Twelve months after enrollment in a Chicago hospital's youth violence intervention program, the treatment group self-reported a significantly lower incidence of repeat violence (8.1%), compared with the control group (20.3%) (Zun, et al., 2006). There were, however, no significant differences in rates of return to the ED, arrest, or incarceration. While this study did randomize its patients, the nature of the intervention precluded blinding of the assignment process.
Marcelle and Melzer-Lange (2001) reported that, of more than 200 patients aged 10-18 who had been enrolled in Project Ujima, a Milwaukee ED-based violence intervention program, only 3 (1%) returned to the ED as a result of violent injury one year after enrollment. However, the authors did not follow non-enrolled youth, precluding comparison with a control group.
In a randomized control trial in a Baltimore pediatric ED, Cheng, et al. (2008) found that those youth enrolled in a violence intervention program had no significant difference in rate of repeat injury or community service utilization after enrollment in a violence intervention program, compared to controls. However, the study was limited by large loss to follow-up, and by the fact that the intervention often did not begin until weeks after the injury, potentially missing a short-lived teachable moment opportunity immediately after injury.
Cooper, et al. (2006) found that those youth enrolled in a Baltimore hospital violence intervention program had a significantly lower rate of hospital recidivism for repeat violent injury (5%) than the control group (36%). Youths from the treatment group also had a higher rate of employment (82% vs. 20%), were one-fourth as likely to be convicted of a violent crime, and had significantly shorter times of incarceration. The authors also made a strong case for cost effectiveness of the intervention. They estimated the aggregate cost of hospitalization to be $138,000 for the 56 youth in the treatment group versus $736,000 for the 44 youth in the treatment group. They further predicted that the total cost of incarceration would be $450,000 for the treatment group versus $1,700,00 for the control group. A strength of this study is its randomization process. However, as in the Zun (2006) study discussed above, the nature of the intervention prevents blinding of the study.

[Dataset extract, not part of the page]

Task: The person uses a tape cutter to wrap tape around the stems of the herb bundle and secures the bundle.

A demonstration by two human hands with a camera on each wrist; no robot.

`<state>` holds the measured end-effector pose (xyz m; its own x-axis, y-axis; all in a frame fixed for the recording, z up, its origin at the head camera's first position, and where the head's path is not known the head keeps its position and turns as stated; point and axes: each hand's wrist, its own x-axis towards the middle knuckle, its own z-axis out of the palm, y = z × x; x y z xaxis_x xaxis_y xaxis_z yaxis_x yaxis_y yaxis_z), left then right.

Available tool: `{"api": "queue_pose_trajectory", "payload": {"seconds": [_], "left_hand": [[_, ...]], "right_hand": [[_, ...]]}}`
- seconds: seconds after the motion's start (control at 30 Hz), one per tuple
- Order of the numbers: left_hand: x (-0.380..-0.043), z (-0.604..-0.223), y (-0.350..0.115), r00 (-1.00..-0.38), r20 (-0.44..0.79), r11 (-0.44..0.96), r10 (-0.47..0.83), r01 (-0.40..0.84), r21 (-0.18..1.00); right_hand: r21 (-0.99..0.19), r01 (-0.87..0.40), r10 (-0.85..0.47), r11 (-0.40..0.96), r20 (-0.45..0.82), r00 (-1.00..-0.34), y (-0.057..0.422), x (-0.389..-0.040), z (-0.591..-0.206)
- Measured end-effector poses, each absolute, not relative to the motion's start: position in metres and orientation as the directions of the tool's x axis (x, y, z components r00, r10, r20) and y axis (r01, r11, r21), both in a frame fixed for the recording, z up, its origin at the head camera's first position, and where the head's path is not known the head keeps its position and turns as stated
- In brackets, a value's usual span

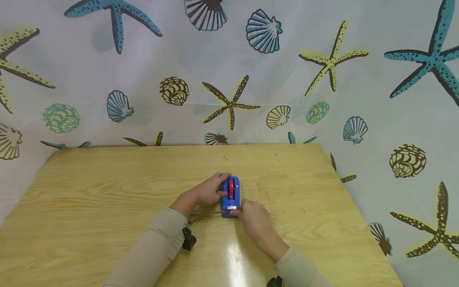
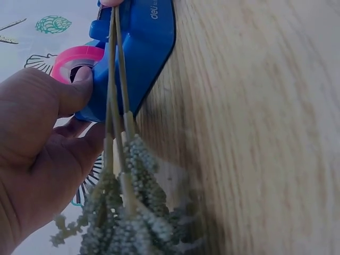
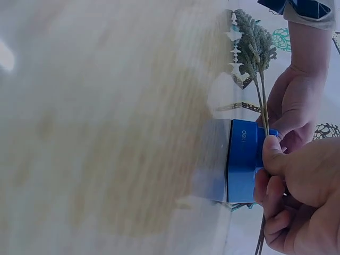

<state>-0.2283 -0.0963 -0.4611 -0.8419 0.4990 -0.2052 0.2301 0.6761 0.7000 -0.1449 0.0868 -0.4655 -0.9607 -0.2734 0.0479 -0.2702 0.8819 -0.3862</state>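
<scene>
A blue tape dispenser (image 1: 225, 202) with a pink-cored tape roll (image 1: 231, 188) stands on the table, its cutter end toward me. My left hand (image 1: 208, 191) grips the dispenser's left side, thumb beside the roll in the left wrist view. Between thumb and fingers, my right hand (image 1: 256, 221) pinches the thin stems (image 3: 263, 101) of a small bunch of artificial-looking sprigs right at the dispenser's front end. Grey-green beaded heads (image 2: 125, 223) point left, below my left wrist. Bare stem ends (image 3: 260, 236) stick out past the right hand. The tape's free end is mostly hidden by the right fingers.
The wood-grain table (image 1: 107, 191) reaches out on all sides of the dispenser. White cloth (image 1: 143, 71) printed with starfish and shells hangs behind the table and along its right side. A dark wrist camera (image 1: 188, 239) is strapped at the left sleeve.
</scene>
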Motion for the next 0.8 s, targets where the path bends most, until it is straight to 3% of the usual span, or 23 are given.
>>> {"api": "queue_pose_trajectory", "payload": {"seconds": [0.33,0.63,0.8], "left_hand": [[-0.219,-0.468,-0.092,-0.871,-0.183,0.645,0.455,0.181,0.743],[-0.172,-0.461,-0.081,-0.961,-0.073,0.847,0.268,0.199,0.493],[-0.153,-0.463,-0.084,-0.962,-0.085,0.854,0.26,0.188,0.486]], "right_hand": [[-0.533,-0.233,-0.285,0.814,-0.016,-0.958,0.099,-0.148,-0.476],[-0.554,-0.274,-0.378,0.786,-0.079,-0.922,0.106,-0.15,-0.469],[-0.546,-0.291,-0.403,0.785,-0.095,-0.91,0.105,-0.149,-0.467]]}}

A limitation, common to all studies cited above is large loss to follow up of enrolled patients. Many of these youth have transient and shifting social situations that make extended follow up challenging. In addition, these studies tend to have relatively low numbers of subjects and limited follow up periods, highlighting the need for ongoing research. As the study of hospital-based interventions evolves, it will also be informative to elucidate the specific intervention features of individual hospital programs that prove to be the most effective in preventing re-injury and future criminal involvement.
Youth are both victims and perpetrators of violence, and the risk and protective factors that influence susceptibility to violence apply in both cases. Youth violence is a chronic, recurrent condition that can lead to a cycle of violence and retaliation.
Prevention efforts should be directed toward both reducing risk factors and enhancing protective factors. Though experience to date is limited, hospitals appear to provide a unique and effective setting for intervention in the aftermath of incidents leading to youth injury.